# [What is required]
Please repeat exactly the lines below from the one containing "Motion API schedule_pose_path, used" down to the one containing "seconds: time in", both included, and nothing else.
START Collected data
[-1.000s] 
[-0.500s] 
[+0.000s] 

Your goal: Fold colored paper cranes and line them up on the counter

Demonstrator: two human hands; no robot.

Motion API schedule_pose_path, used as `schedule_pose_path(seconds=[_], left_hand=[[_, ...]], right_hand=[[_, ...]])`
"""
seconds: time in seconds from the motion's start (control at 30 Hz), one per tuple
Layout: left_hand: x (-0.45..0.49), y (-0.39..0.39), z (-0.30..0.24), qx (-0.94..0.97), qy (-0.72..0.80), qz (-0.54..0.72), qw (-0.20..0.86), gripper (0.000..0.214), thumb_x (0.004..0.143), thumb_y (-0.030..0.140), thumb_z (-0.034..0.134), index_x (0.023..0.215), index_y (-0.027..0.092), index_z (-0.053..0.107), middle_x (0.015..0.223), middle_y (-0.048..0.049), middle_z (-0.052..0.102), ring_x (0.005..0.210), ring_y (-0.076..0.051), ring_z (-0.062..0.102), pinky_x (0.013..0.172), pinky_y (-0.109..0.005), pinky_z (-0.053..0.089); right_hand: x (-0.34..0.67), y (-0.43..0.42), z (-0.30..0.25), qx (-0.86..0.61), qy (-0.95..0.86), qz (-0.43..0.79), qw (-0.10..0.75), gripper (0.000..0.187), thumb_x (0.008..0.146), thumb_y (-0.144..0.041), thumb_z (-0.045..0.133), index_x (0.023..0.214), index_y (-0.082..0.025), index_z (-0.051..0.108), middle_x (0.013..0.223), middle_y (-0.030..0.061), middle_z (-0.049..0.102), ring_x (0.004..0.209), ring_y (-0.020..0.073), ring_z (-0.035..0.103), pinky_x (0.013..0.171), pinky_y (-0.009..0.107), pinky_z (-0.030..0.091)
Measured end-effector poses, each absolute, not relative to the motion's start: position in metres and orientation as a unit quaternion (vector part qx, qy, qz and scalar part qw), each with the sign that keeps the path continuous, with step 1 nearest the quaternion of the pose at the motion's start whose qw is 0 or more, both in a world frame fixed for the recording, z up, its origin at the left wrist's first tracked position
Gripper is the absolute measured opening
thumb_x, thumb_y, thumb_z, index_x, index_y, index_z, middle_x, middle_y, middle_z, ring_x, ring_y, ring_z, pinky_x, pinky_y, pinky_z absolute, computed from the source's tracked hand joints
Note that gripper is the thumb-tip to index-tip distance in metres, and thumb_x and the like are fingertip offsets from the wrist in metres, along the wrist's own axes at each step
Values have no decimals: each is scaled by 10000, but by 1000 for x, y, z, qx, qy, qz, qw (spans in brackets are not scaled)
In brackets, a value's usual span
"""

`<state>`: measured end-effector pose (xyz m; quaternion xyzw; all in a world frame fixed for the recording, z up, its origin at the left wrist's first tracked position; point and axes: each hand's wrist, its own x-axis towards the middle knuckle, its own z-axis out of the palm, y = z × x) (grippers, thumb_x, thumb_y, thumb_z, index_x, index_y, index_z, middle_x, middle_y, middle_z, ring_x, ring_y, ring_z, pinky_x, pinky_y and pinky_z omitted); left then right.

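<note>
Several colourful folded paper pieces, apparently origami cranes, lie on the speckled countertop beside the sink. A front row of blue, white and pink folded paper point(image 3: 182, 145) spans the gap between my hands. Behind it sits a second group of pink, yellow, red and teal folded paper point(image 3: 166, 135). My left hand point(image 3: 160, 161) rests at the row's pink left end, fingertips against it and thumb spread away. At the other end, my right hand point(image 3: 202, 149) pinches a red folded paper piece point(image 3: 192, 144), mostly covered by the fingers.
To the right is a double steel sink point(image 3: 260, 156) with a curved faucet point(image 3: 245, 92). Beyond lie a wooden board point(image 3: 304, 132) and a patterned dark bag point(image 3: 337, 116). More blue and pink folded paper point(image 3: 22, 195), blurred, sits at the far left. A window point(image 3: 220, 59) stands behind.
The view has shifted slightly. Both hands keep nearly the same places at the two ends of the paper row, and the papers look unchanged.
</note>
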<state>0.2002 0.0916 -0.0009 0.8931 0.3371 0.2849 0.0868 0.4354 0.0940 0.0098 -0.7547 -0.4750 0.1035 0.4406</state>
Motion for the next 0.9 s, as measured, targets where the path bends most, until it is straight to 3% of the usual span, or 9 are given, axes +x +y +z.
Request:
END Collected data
# [Result of the exercise]
Motion API schedule_pose_path, used as `schedule_pose_path(seconds=[_], left_hand=[[_, ...]], right_hand=[[_, ...]])`
"""
seconds: time in seconds from the motion's start (control at 30 Hz), one per tuple

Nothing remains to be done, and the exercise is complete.